When I was in fifth grade, Miss Stern (our teacher, and it was really her name) said that a classic was a work that stood the test of time. The definition still seems apt to me –– but how much time should go by before a work deserves classic status?
Personally, I measure a classic by how well it survives a revolution. About once a century, it seems, there’s a revolution in the judgment of what makes a work of art worthwhile.
For example, the rise of romanticism was a revolution. Before the romantics came along in the 18th century, literature and painting and sculpture focused on rulers, historic heroes, holy men and women, and other famous and influential figures. The Romantics encouraged the idea that a humble peasant or scruffy meadow has its own nobility, importance, and even holiness, and deserves its own works of art.

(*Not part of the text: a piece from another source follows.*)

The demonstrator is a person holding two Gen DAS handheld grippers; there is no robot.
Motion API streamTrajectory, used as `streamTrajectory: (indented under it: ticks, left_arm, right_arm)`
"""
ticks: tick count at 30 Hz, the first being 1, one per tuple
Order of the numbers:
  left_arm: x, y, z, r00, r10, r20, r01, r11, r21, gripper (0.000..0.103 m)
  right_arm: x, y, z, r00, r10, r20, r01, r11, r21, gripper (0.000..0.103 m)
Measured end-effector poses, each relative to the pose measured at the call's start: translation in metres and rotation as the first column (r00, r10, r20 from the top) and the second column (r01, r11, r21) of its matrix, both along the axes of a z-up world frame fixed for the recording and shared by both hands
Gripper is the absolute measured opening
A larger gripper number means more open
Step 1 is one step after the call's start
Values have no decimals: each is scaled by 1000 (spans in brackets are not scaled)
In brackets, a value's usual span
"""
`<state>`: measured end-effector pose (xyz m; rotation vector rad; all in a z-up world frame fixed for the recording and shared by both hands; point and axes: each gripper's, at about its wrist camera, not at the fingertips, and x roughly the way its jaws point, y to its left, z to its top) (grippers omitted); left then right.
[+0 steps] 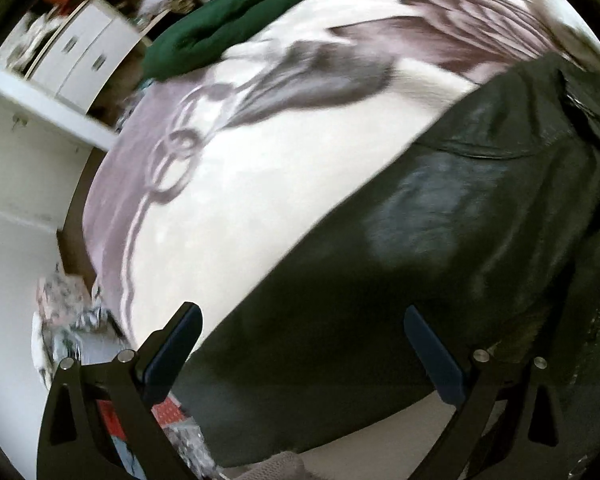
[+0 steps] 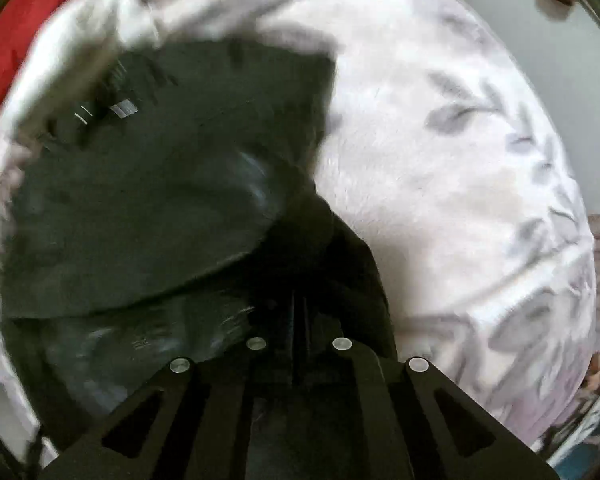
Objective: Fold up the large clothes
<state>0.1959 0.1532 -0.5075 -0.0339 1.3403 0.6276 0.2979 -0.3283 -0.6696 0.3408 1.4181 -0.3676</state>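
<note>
A black leather jacket [image 1: 440,248] lies on a bed with a white and grey patterned blanket [image 1: 260,184]. My left gripper [image 1: 302,320] is open, its fingers spread wide just above the jacket's near edge, holding nothing. In the right wrist view the jacket [image 2: 140,208] fills the left and middle, with a fold lifted toward the camera. My right gripper [image 2: 300,312] is shut on a dark edge of the jacket. The blanket [image 2: 440,184] shows to the right.
A folded green garment with white stripes [image 1: 220,28] lies at the far edge of the bed. White cabinets [image 1: 80,52] and a white wall stand to the left. A red cloth [image 2: 16,52] lies at the bed's upper left.
</note>
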Motion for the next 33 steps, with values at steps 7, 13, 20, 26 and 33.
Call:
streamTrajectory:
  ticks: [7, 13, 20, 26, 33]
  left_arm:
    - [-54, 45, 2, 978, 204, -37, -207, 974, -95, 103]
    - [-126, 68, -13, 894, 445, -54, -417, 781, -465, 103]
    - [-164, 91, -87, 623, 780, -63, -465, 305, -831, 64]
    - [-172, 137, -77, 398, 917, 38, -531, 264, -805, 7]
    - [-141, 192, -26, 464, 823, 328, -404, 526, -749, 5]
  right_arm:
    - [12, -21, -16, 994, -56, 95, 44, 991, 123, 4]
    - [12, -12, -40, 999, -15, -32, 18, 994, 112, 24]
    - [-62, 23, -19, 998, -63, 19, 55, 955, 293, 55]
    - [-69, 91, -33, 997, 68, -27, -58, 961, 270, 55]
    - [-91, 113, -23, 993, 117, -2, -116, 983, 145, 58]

Late in the 19th century and early in the 20th, another revolution came along. Until then, most people would have said that art has something to do with beauty. Writers, visual artists and musicians strove for an elevated, nearly flawless level of craftsmanship to create works that would appeal to the eye, heart and mind.
That’s not the case anymore. Artists of all media express how they feel, striving harder for raw truth and brutal honesty than for heart-tugging beauty.
There hasn’t been such an overturning in artistic judgment since this revolution, which art critic Robert Hughes called the shock of the new. No other way of judging novels, paintings, sculptures, and music has taken hold the way that honesty-over-beauty dominated the 20th century, or the way that romanticism grabbed the 19th. We’re still living under aesthetics developed before 1920.
So we don’t know yet if any work created in recent decades is truly a classic. After the next revolution in the arts, future audiences may not respect GUERNICA or THE GREAT GATSBY or CITIZEN KANE as today’s audiences do.
Instead, they may look at an obscure movie or painting or story and elevate it to nearly Shakespearian heights of prestige. One of the best things about revolutions in cultural taste is that they encourage audiences to re-discover works that the previous century’s prevailing viewpoint dismissed as unworthy of consideration.
So what makes something a true classic? When a work appeals to people whether they look at it through the romantic lens or in the 20th-century way or via some other viewpoint, then it’s a classic.
For instance, every generation for centuries has found something rewarding in Shakespeare or Mozart or Michelangelo. Aesthetic revolutions come and go, and every individual has his or her own opinion — but year after year, audiences still pay attention to Romeo and Juliet, the Requiem, and the ceiling of the Sistine Chapel.
Still, I have to wonder: what’s the next revolution going to be?